# Enjoying programming?



## Questionner (Dec 6, 2021)

Hey
If you do , what aspect , and why?


----------



## UpClosePersonal (Apr 18, 2014)

Assuming computer programming: 

I program cad and MS Excel.

I enjoy the cad programming because its LISP based which suits my P preference for changing/adding things right where and when the thought occurs to me.

The VBA programming is dryer and less a tool to support to on the fly creativity. 

It's gotten better over the 30 years I've been using it but still leaves a lot to be desired. 

Python is LISP inspired but steels away the flexibility of approach that LISP offers.


----------



## Questionner (Dec 6, 2021)

UpClosePersonal said:


> Assuming computer programming:
> 
> I program cad and MS Excel.
> 
> ...


LISP ? Can you describe the core principe of it (I'm actually fairly new to the domain , what I tried and enjoyed is Arduino ,which is based on Java)


----------



## bifurcations (Jan 31, 2021)

I enjoy programming. It's one of the very few things that can capture my focus pretty intensely for hours on end.
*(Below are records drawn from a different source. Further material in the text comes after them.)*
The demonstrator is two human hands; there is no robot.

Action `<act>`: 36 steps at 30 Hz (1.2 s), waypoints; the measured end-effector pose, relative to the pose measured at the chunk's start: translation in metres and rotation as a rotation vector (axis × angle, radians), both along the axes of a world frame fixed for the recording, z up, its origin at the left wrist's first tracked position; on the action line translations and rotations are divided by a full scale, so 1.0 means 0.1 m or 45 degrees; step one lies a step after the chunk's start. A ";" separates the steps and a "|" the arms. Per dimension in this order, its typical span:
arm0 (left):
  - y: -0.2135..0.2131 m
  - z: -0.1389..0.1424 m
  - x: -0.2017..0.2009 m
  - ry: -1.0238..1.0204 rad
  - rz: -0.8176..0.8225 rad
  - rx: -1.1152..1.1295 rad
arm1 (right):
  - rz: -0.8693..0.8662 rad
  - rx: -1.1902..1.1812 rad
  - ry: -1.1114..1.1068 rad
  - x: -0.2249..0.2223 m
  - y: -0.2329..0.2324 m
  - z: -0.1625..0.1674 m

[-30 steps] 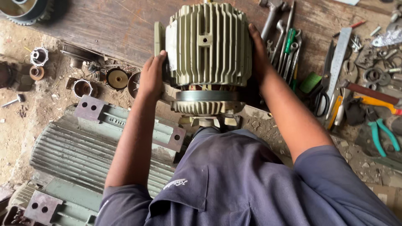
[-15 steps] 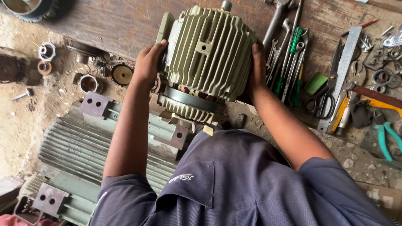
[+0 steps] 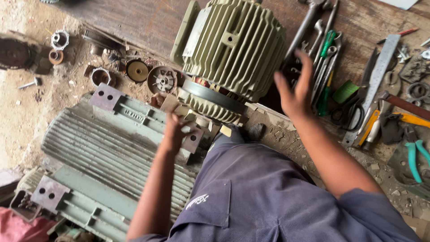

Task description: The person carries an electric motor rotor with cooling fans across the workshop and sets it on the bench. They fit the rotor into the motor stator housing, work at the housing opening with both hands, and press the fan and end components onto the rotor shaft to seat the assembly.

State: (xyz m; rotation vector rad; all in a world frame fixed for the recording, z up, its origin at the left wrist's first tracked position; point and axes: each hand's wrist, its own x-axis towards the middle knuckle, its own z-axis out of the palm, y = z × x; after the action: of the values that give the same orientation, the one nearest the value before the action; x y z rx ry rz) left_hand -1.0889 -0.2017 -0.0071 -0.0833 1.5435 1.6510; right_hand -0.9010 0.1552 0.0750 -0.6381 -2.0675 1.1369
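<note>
Dirt floor: finned motor housing (image 3: 233, 49) btwn open left hand (image 3: 175, 130) & right hand (image 3: 296, 92).

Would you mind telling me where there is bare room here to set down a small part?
Bare wood lies left of the green motor, above the small round parts. Sandy ground at the far left is mostly open. Right of the motor, spanners, scissors and pliers crowd the boards.

pale green ribbed motor housing (image 3: 233, 49); teal-handled pliers (image 3: 416, 154); navy shirt (image 3: 268, 197)

Left hand (image 3: 175, 130) and right hand (image 3: 295, 92) open
</note>
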 end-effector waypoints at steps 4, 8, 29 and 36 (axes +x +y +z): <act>-0.06 -0.57 0.42 -0.218 0.024 0.381 | 0.497 0.537 0.115 0.24 -0.50 0.34; 0.12 -0.66 0.34 -0.620 0.244 0.564 | 0.567 0.674 0.025 0.13 -0.83 0.51; 0.57 0.26 0.28 -0.357 0.037 0.647 | 0.171 0.561 -0.190 0.08 -1.10 0.57; 0.52 0.24 0.26 -0.358 -0.004 0.676 | 0.198 0.545 -0.214 0.11 -1.10 0.53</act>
State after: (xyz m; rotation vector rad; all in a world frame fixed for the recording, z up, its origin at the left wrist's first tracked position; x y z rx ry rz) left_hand -1.0625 -0.1495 0.0164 -0.0267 0.8657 1.9020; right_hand -0.8903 0.0450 0.1284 -0.3771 -2.4400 0.7009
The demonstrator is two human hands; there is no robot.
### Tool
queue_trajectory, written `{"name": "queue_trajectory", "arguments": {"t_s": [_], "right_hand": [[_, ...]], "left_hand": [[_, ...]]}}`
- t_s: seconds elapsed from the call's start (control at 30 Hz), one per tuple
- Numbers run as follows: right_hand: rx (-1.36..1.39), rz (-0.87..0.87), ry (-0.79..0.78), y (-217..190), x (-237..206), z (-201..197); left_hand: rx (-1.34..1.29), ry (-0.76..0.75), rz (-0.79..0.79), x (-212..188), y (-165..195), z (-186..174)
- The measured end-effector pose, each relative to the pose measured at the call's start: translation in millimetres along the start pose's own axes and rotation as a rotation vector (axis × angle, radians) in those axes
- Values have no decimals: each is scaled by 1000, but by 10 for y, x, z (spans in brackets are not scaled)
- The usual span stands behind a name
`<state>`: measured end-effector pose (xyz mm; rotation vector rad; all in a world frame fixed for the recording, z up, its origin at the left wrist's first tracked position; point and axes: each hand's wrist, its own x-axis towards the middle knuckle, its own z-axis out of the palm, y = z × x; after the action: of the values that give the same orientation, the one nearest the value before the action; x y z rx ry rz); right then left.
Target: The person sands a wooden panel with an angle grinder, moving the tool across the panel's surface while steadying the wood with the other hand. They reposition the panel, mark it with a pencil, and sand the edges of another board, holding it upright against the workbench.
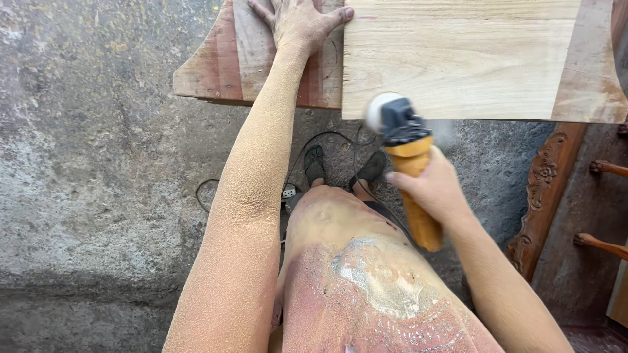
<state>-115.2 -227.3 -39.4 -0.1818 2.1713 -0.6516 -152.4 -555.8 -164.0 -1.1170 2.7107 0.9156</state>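
The right hand [435, 189] is gripping a yellow angle grinder [409, 163] around its body, disc blurring at the near edge of the pale wooden board [458, 59]. The left hand [297, 23] is pressing flat, fingers spread, beside it. The board looks stiff and heavy; the grinder likely needs firm holding.

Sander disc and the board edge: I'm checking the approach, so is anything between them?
Nothing visible. The sander, held in the right hand, has its blurred disc already at the board edge. The left hand lies flat further left, clear of it.
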Motion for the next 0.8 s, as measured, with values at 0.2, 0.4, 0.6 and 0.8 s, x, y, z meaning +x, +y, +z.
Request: {"name": "queue_trajectory", "arguments": {"t_s": [0.2, 0.4, 0.6, 0.8], "right_hand": [[74, -26, 92, 28, -54, -53], [-44, -162, -17, -311, 187, 217], [67, -37, 22, -287, 109, -77], [7, -243, -2, -435, 334, 142]], "left_hand": [[-24, 11, -17, 20, -8, -32], [11, 73, 17, 40, -36, -3], [18, -145, -98, 53, -4, -40], [38, 97, 3, 123, -55, 51]]}}
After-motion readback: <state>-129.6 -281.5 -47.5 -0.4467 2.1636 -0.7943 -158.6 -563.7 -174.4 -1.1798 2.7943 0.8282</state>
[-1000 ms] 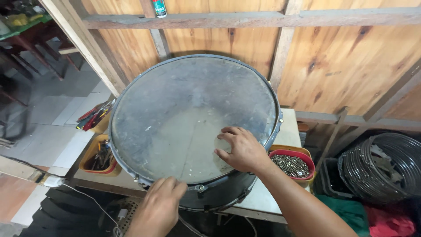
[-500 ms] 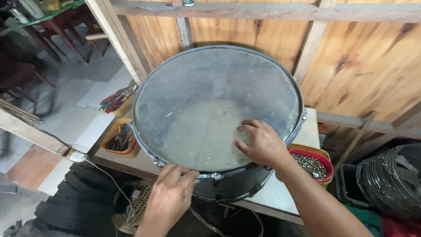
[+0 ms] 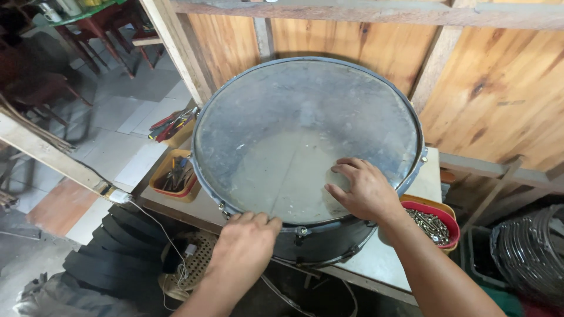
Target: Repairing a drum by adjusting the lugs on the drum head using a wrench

I come close to getting what I really liked about physics with programming: there's this type of "crunch" you can get in your head that's really satisfying. It's like being a big dog and finally getting the right sized bone to gnaw on.


----------



## UpClosePersonal (Apr 18, 2014)

LISP = List Processing Language.
If you're familiar with Python then you're familiar with Lists.

VBA and Python act more like Arrays.

The LISP I use is customized for the AutoCad it's used in. A lot of the complexity of lower level programming is done away with.
Items in the list are accessed in 2 ways...index number or first item , last item, and all but first item. 
The great thing about LISP is that each function has a return value that can be immediately processed further in a daisy chain of functions
Example
Give me a numeric string 
Convert it to an integer
Add 1
Convert it back to a string
Then use that to pass to a command
In one line of code.

Common Lisp requires a deeper understanding of lower level programming than I have.


----------



## FaeSoleil (9 mo ago)

I like programming, personally, I guess mostly because I generally like creating things. It's a tool to me, the same way my writing or drawing is. A way of seeing the world and creating something in it.


----------



## Questionner (Dec 6, 2021)

UpClosePersonal said:


> The great thing about LISP is that each function has a return value that can be immediately processed further in a daisy chain of functions
> Example
> Give me a numeric string
> Convert it to an integer
> ...


You can do that with Java too , but with different functions ,though.
What I'm saying is , I still don't see the difference.
I'm not that familiar with python.
The differences I know are that there's no void in Python , and that having the lines , or function or definitions in a certain order Is not as an important factor as in Java (for instance, you can use a variable before defining it.).And no semicolons in Python ,of course.
OK, question : is there looks in Lisp (or python)?


----------



## UpClosePersonal (Apr 18, 2014)

Questionner said:


> You can do that with Java too , but with different functions ,though.
> What I'm saying is , I still don't see the difference.
> I'm not that familiar with python.
> The differences I know are that there's no void in Python , and that having the lines , or function or definitions in a certain order Is not as an important factor as in Java (for instance, you can use a variable before defining it.).
> OK, question : is there looks in Lisp (or python)?


Is Java = Java Script or something different?
Is Java compiled or does it require an application running to interpret it?
As far as I can tell. Java script evolved from C


----------



## Questionner (Dec 6, 2021)

FaeSoleil said:


> I like programming, personally, I guess mostly because I generally like creating things. It's a tool to me, the same way my writing or drawing is. A way of seeing the world and creating something in it.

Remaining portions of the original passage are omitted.